Me parece que não restou mais nada. Diante de árvores frodosas, sou raízes apenas — e qu'é-de folhas? Enxergo na distância barcos e beijos carinhosos; enxergo num fundo d'olhos o que faz valer toda uma existência. Meus olhos porém cansaram-se de falar.
Me parece que já não resta nada. Será que traio minha existência, ou é minha existência que me trai? No que consiste minha natureza? Falo de mim porque é a única coisa no mundo que realmente conheço. Respeito, admirada, tantos outros que falam de tudo o mais. Até mesmo os invejo. Não tenho mais nada. Julgo que invejo neles a capacidade de ter qualquer coisa.
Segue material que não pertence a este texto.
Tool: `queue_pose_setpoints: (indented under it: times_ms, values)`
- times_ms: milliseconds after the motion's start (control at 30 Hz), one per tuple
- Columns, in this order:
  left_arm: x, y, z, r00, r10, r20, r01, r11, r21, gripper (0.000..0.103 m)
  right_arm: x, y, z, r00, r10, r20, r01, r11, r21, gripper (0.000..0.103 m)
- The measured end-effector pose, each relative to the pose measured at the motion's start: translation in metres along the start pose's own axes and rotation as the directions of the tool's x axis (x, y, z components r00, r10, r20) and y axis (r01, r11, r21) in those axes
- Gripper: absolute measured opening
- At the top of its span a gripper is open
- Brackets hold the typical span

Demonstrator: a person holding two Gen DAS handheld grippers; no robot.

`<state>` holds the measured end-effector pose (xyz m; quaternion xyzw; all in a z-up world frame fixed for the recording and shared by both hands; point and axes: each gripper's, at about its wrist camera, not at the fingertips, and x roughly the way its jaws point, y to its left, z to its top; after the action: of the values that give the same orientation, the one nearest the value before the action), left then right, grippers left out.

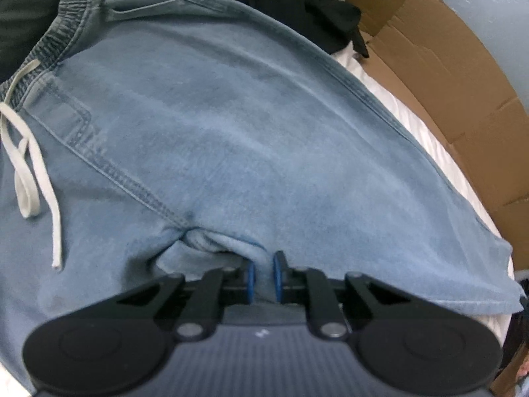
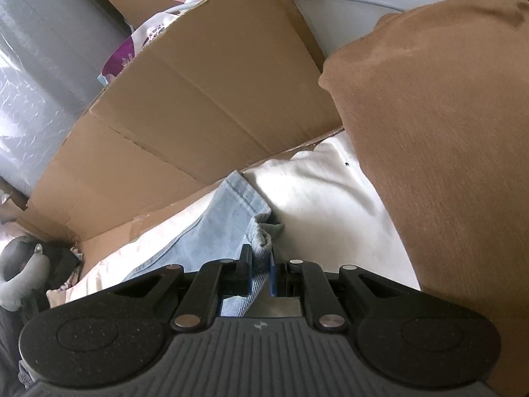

É que meu coração não fala mais, meu pensamento não sente. O que busco para oferecer-vos, meus pequenos deuses da verdade, é a essência das coisas, suas pequenezas; e não mais as encontro. Pequei? Então pequei pela mentira. Privei vossos ouvidos da verdade — mas foi porque minha verdade parece tão tola! Distraio-me de mim mesma, noto que não me conheceis. É uma pena. É uma pena que eu tenha de revelar-me agora, quando a mostrar já não tenho nada.
Existe em cada olhar um vago desespêro — desespêro que busco, aflita, como a razão de todas as outras coisas. Ou conseqüência. E nada encontro. Será tudo, como eu, pó, pronto a esfarinhar-se?